An indigenous person does not have to be one meter tall and have a complexion of one color.
It gets even trickier (or the candidates do) when it comes to gender identification. Who is to say you are, or aren’t gay or lesbian? It’s all to the good that the state encourges otherwise qualified office holders to come out, but there have been any number of questions raised about the bono fides of some claims. And… rather amusingly… 18 would be candidates for the Fuerza de México party laid claim to LGBTQ+ and/or female seats, based on their say-so that they were transsexuals…basedon apparently just saying they were. Admittedly, not all trans* people can, or do change their birth certificates to their new gender, and no way the state can (or should) prevent you from changing your gender, it normally requires a bit more than a simple say so in a declaration when filling out a candidate application. In Tlaxcala, the state elections board was forced to defer to organized LGBTQ+ organizations to define who was, and was not, of the community.

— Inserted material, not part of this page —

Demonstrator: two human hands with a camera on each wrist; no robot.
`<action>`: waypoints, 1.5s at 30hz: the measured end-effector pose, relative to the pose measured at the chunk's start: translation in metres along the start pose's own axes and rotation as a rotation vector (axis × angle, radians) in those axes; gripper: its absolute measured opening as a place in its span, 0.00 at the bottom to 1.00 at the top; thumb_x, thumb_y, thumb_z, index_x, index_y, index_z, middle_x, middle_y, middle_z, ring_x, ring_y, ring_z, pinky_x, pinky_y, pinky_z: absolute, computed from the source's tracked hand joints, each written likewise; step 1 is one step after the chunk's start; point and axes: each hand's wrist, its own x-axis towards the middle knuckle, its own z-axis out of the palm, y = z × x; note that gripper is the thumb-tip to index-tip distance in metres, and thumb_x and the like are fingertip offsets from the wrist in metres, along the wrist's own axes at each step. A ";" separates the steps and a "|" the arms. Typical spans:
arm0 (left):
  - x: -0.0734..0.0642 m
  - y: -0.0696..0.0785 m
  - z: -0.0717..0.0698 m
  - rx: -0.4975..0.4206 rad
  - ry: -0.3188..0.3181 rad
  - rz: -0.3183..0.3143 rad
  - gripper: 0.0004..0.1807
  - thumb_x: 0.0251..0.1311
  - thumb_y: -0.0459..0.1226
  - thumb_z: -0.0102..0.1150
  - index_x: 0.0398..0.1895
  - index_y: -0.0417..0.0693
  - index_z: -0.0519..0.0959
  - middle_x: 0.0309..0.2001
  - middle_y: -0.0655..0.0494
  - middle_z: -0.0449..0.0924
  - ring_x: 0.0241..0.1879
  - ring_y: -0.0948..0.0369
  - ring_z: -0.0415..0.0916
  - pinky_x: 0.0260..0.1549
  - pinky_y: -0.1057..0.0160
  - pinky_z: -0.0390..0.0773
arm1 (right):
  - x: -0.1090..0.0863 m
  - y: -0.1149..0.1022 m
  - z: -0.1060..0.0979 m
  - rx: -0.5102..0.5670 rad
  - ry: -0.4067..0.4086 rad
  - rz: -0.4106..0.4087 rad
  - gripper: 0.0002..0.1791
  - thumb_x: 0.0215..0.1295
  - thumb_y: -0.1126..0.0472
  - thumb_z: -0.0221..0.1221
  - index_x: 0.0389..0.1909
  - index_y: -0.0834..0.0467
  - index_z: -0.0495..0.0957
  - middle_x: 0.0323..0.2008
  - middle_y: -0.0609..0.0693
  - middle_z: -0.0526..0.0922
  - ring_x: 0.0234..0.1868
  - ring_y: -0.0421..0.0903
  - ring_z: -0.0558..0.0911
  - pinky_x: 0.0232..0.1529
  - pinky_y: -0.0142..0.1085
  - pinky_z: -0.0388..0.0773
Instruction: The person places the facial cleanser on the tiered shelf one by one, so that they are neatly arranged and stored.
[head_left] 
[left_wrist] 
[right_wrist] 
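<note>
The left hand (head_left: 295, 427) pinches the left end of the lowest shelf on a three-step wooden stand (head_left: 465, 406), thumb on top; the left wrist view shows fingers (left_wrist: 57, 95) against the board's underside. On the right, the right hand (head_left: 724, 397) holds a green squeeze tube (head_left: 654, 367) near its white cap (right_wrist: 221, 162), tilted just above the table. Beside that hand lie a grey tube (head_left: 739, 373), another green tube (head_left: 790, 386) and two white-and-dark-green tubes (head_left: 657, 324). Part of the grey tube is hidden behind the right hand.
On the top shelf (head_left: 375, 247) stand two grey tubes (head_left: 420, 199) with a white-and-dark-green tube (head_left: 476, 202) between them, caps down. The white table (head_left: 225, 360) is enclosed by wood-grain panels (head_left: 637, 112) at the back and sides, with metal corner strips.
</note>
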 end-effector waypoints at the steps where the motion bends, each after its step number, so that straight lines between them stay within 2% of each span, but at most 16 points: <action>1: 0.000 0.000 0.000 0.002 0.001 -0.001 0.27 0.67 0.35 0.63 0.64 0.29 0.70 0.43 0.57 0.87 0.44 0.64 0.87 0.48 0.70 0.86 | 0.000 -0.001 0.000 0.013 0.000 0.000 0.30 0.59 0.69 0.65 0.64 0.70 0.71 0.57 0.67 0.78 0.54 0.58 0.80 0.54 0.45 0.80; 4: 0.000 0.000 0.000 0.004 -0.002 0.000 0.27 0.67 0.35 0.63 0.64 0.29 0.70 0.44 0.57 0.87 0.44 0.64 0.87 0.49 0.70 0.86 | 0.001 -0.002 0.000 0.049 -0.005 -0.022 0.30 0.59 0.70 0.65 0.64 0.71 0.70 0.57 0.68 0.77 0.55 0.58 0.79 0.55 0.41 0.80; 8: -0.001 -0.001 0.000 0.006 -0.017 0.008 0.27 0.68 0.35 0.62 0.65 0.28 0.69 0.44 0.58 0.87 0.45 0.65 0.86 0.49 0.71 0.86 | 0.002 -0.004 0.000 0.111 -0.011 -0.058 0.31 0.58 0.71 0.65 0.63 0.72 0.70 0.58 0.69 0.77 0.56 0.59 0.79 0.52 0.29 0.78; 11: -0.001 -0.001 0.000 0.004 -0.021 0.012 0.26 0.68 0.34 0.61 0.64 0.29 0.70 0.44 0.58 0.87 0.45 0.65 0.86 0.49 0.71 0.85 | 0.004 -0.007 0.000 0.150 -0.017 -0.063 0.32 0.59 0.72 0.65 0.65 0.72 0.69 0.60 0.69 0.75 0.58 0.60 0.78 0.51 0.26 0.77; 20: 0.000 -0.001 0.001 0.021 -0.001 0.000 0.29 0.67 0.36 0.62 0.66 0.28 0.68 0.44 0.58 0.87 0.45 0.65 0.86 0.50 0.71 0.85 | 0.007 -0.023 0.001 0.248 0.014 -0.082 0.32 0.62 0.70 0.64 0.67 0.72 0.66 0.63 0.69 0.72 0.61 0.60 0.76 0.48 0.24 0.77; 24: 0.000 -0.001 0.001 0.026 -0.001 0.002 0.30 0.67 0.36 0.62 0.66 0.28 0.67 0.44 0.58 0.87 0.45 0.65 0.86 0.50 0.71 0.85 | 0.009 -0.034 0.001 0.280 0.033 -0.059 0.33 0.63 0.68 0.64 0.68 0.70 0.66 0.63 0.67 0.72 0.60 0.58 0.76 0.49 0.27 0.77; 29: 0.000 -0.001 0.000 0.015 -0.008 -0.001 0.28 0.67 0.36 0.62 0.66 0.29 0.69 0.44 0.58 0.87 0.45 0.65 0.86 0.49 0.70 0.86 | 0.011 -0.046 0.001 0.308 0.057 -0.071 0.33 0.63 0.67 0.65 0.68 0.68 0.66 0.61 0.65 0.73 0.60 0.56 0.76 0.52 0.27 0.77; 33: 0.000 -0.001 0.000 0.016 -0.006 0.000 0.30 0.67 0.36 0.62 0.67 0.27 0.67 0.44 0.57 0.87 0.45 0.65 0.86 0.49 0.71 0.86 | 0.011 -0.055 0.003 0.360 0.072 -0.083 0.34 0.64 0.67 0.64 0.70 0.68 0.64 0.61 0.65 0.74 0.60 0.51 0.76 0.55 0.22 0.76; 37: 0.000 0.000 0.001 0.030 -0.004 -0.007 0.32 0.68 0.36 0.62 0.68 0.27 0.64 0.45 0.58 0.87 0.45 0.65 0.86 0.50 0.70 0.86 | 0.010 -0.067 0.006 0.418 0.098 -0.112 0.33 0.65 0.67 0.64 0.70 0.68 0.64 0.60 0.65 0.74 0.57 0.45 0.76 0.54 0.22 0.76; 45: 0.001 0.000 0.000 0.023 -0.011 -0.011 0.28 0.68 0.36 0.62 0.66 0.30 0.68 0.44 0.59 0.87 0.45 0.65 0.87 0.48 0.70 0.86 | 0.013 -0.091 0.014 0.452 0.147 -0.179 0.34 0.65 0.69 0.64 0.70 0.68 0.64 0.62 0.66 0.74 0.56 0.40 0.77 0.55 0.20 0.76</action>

So far, there have been no reported problems of “passing” (in reverse) for Afro-Mexican seats, which in some ways is a surprise. Mexico, like other former Spanish colonies, never had a “one drop rule” (where in English speaking nations, any direct African descent classifies one as African), but reje3cted such racial terms in the law at the founding of the Republic. And… while Afro-Mexicans as a whole are somewhere beteen 1.5 and 2.0% of all Mexicans (and Mexicans, on average have two or three percent African ancestry), the set-asides apply to “Afro-Mexican COMMUNITIES” which are majority Afro-Mexican… and encompass only a few Costa Chica towns, a couple in the State of Veracruz and the Moscogos of Coahuila… places where, basically, everybody already knows everybody.